• _TO DO_
Set down the full listing that follows, word for word.

******************************

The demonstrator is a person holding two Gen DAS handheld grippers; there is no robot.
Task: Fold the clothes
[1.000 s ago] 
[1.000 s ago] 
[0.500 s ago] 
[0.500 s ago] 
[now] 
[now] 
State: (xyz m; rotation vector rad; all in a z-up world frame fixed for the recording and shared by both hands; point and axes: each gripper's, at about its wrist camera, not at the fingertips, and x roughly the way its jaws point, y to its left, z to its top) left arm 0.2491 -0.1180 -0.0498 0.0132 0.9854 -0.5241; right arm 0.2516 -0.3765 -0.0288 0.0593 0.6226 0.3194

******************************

• _OUTPUT FOR THIS TASK_
The demonstrator is a person holding two Gen DAS handheld grippers; there is no robot.
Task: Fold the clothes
[1.000 s ago] 
[1.000 s ago] 
[0.500 s ago] 
[0.500 s ago] 
[now] 
[now] 
State: (xyz m; rotation vector rad; all in a z-up world frame fixed for the recording and shared by both hands; point and axes: each gripper's, at about its wrist camera, not at the fingertips, and x roughly the way its jaws point, y to its left, z to its top) left arm 0.2491 -0.1180 -0.0498 0.0132 0.9854 -0.5241; right arm 0.2516 -0.3765 -0.0288 0.0593 0.6226 0.3194

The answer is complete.